Take the lines below between the one holding "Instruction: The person" and the one holding "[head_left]", inclusive, and copy them exactly. Add nothing.

## Data segment
▶

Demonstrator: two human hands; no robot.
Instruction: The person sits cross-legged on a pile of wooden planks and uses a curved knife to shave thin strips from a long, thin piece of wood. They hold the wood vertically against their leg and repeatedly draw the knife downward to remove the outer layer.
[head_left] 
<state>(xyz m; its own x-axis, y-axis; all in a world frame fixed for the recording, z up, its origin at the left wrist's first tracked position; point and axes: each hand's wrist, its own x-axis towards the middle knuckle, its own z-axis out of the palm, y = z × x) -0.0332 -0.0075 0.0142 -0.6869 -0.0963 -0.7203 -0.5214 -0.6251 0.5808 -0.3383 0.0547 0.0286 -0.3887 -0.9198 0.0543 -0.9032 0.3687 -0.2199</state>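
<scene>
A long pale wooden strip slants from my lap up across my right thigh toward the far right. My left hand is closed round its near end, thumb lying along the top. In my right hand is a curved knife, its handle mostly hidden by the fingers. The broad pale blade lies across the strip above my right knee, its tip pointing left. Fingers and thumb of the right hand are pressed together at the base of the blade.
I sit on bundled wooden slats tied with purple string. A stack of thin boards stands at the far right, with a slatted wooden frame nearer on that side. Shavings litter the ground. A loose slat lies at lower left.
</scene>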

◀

## Response to this exercise
Instruction: The person sits cross-legged on a pile of wooden planks and uses a curved knife to shave thin strips from a long, thin piece of wood. They hold the wood vertically against their leg and repeatedly draw the knife downward to remove the outer layer.
[head_left] 

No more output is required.